Nach einem ausgiebigen und ausgezeichneten Essen und einem nächtlichen Ausflug zur Bergstation des nahegelegenen Sessellifts verbringen wir eine eher kalte Nacht im Giebelzimmer der Hütte, was jedoch zumindestens für mich angesichts meines mitgebrachten Daunenschlafsackes kein Problem darstellt.
Natürlich sind wir am nächsten Morgen die ersten, die die frisch präparierte kurze Abfahrt zur Talstation des Sessellifts genießen.
Doch dann fellen wir an und werfen noch einen Blick auf die Sella Prevala, unser heutiges Aufstiegsziel.
Wir sind nicht die ersten, eine etwas verwehte Spur weist uns den Weg, weiter oben ist sie ziemlich steil angelegt, sodass ich für die beiden Tourenanfänger eine etwas flachere Variante anlege.
Weit hinter uns kann man den Gilberti-Sessellift, die Seilbahnbergstation und das Rifugio erkennen.
Ich bin den anderen etwas voraus, und so erblicke ich als Erster die neueste Liftanlage auf slowenischem Gebiet, die fix geklemmte 4-SB Prevala.
Zu diesem Zeitpunkt haben wir auch schon den telefonischen Kontakt mit miki hergestellt, er wartet bereits oben am Sattel und als die anderen eintreffen, steht einem internationalen Forumstreffen nichts mehr im Wege.
Die Ruine eines ehemaligen Grenzgebäudes, zu diesem Zeitpunkt ahnen wir nicht, dass sich die Station der Verbindungsanlage links oberhalb befinden wird.
Wetter- und Sichtverhältnisse sind eher bescheiden, und so machen wir nach einer Abfahrt zur Talstation der Dreiersesselbahn Skripi eine frühe Mittagspause an der Bergstation der von Bovec heraufkommenden Poma-Seilbahn, hier machen wir auch die erste Bekanntschaft mit dem mittlerweile schon legendären Kaninburger. Das Selbstbedienungsrestaurant versetzt einen zurück in die 70-er….

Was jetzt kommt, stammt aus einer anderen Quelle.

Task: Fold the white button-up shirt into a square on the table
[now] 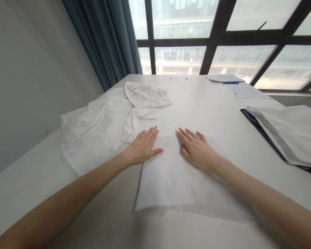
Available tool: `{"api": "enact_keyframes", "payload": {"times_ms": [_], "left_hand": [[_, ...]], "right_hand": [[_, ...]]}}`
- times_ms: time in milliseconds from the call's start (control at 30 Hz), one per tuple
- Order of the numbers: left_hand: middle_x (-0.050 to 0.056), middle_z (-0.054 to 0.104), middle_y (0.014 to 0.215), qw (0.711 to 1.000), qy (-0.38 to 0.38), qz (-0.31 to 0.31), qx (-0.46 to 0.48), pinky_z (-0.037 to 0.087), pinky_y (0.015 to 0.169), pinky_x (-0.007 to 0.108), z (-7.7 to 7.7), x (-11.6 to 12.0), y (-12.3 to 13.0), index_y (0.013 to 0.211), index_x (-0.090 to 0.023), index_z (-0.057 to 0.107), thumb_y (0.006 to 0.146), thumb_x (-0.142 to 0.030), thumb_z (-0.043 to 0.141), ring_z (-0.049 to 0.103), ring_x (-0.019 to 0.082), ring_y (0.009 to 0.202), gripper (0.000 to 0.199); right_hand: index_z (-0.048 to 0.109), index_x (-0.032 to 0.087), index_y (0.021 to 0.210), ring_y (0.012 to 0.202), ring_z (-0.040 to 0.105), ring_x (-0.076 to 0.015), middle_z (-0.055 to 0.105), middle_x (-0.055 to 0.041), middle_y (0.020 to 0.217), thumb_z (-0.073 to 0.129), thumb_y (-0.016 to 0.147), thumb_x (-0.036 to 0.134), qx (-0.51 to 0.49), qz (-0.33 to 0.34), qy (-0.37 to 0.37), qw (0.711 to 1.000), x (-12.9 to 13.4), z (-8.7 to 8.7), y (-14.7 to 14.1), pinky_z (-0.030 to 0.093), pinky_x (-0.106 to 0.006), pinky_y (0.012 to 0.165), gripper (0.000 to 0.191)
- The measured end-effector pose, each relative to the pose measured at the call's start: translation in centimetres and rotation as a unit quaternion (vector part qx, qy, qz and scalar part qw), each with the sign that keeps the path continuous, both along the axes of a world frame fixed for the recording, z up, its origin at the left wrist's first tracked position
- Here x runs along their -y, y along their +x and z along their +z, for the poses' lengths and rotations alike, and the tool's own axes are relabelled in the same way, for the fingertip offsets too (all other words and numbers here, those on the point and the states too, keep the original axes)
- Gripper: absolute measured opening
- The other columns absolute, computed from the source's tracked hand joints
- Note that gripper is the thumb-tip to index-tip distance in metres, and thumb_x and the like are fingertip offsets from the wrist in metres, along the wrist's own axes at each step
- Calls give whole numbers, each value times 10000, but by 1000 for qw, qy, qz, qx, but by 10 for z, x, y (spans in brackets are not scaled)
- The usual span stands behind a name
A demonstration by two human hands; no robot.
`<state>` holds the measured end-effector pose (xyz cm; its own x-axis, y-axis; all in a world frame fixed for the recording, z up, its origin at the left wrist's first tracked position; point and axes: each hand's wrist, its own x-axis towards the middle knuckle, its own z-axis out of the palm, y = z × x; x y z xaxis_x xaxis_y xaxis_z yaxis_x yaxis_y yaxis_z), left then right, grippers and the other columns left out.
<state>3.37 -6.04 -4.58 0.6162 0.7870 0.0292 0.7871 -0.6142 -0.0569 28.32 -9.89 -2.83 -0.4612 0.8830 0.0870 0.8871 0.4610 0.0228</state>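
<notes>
A white cloth [166, 183] lies flat on the white table [191, 103] in front of me, its near edge slightly ruffled. My left hand [143, 145] rests at the cloth's far left corner, fingers spread and pointing away. Across from it, my right hand [195, 147] lies palm down on the far part of the cloth, with its fingers apart. Neither hand grips anything. To the left of my left hand, a crumpled white garment [98, 128] is spread out, with another white fabric piece [146, 95] beyond it.
On the right, folded white fabric [295, 131] lies over a dark item [264, 136]. Papers [224, 78] and a blue pen [230, 82] are at the table's far right. Behind the table stand windows and a teal curtain [106, 38]; a grey wall is at left.
</notes>
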Motion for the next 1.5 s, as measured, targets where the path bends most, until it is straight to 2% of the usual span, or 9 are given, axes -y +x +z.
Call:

…ebenso die Station der Seilbahn.
Vielleicht doch ein gelandetes Raumschiff?
Während des gesamten Tages ist die Wolkendecke in Bewegung, steigt und fällt und verursacht so als Nebel immer wieder in anderen Passagen der Abfahrten Blindflugstrecken.
Hier befinden wir uns unterhalb der Wolkendecke und haben Talblick auf das ebenfalls verschneite Sotschatal.
Wenige architektonische Feinheiten weist die obere der beiden Mittelstationen auf….
Die gute Schneelage verleitet uns, die Abfahrt zur unteren Mittelstation zu versuchen. Nur wir sind hier unterwegs und so kann uns miki seine so geliebten breiten und glattgebügelten Carvinghänge präsentieren.
Nun, die Abfahrt gestaltet sich als eher durchwachsen, lediglich eine rohe Raupenspur mit aufgewühlten Steinen in hartem Pressschnee dient uns als Markierung hinunter zur unteren Mittelstation.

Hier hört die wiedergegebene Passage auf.